Taking a broad view, the conclusion is hard to escape:
“Overall, these results suggest that the poor risk-adjusted
performance of our UIT sample reflects poor stock selection skills
by the trusts.”
The trusts studied also lagged similar mutual funds, so we can
conclude that forcing full investment and limiting trading costs is
not a sufficient advantage to start generating real outperformance.

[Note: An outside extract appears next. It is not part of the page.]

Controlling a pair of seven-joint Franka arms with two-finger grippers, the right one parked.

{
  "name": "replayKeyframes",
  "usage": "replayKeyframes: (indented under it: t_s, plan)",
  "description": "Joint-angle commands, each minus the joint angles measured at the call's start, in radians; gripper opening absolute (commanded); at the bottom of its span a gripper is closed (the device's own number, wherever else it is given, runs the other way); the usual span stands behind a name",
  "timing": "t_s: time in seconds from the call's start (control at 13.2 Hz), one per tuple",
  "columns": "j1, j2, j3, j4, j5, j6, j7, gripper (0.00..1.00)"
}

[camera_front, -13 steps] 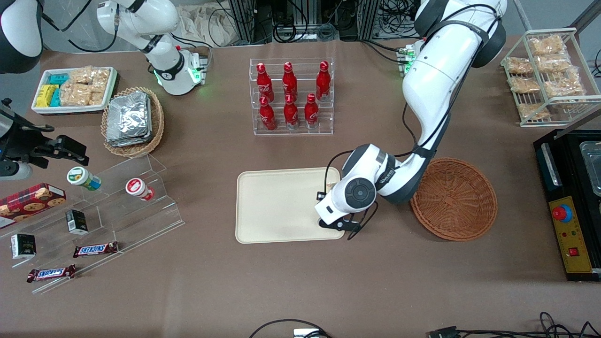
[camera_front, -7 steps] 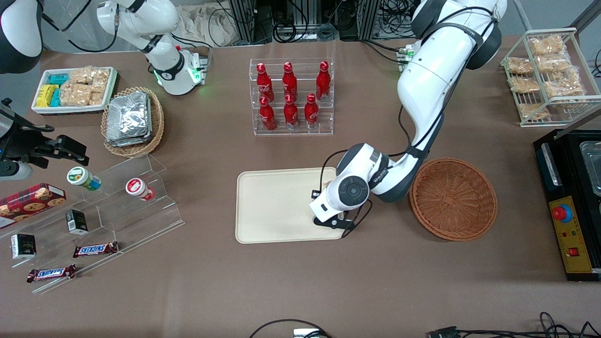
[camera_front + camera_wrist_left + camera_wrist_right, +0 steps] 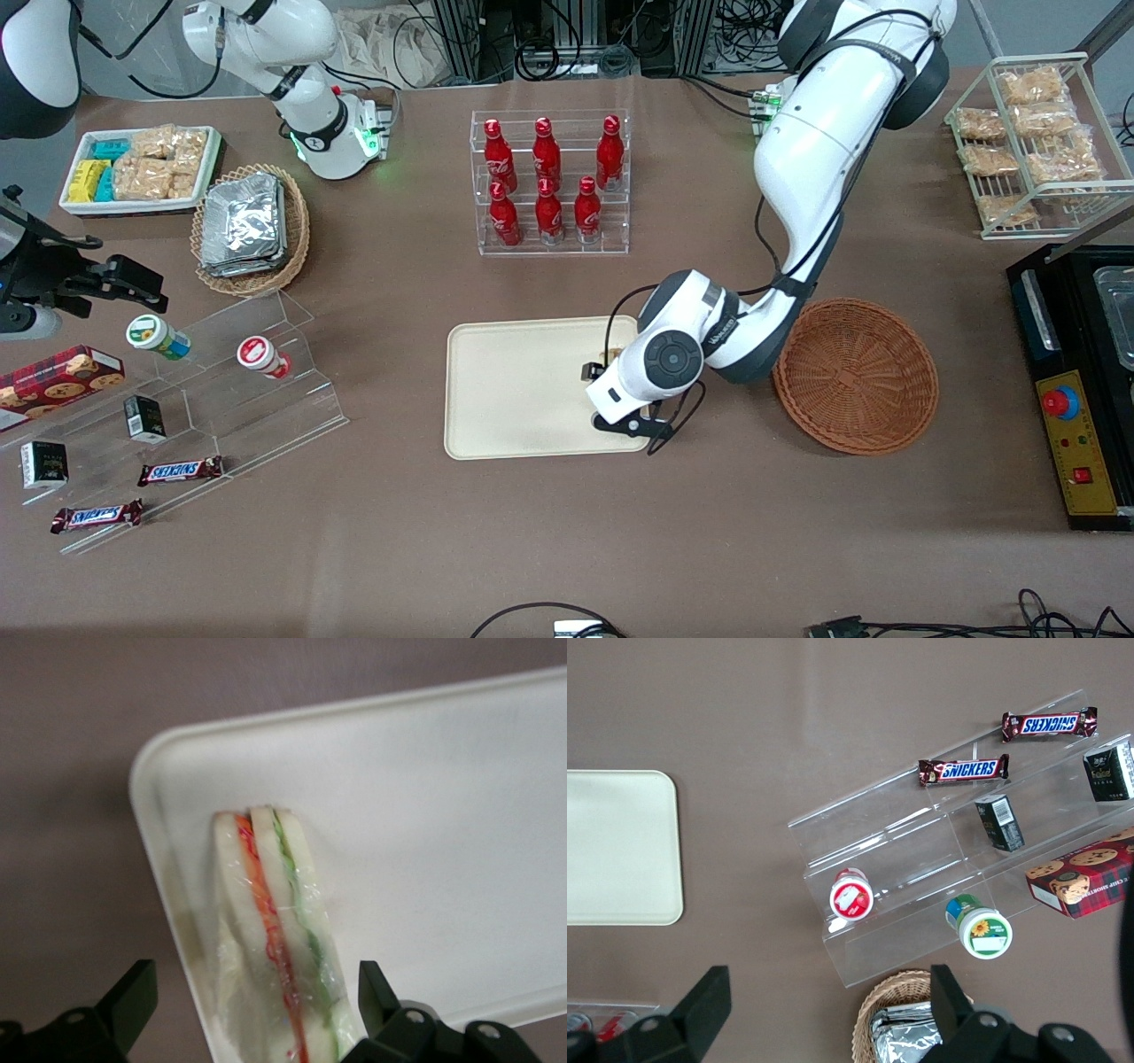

Defenders of active fund managers will at this point be angrily
insisting that UITs, because they don’t trade, are not a fair way to
evaluate the entire active fund management industry. Trading in and
out, running cash balances in order to nimbly take advantage of
opportunities as they arise, all of these are part and parcel of how
active funds try to compete.
True enough, but looking at UITs does give us a more pure window
into stock selection skill.
Based on this study, and what we know from earlier ones of mutual
fund managers, investors in actively managed strategies should not
be hopeful that they will outperform, and less so that
outperformance will happen because of superior stock selection
skill.
That’s a big part of the puzzle, and the outlines are not looking
hopeful for active management.
(At the time of publication James Saft did not own any direct
investments in securities mentioned in this article. He may be an
owner indirectly as an investor in a fund. You can email him at
jamessaft@jamessaft.com and find more columns at
http://blogs.reuters.com/james-saft)
(James Saft is a Reuters columnist. The opinions expressed are
his own)
(Editing by James Dalgleish)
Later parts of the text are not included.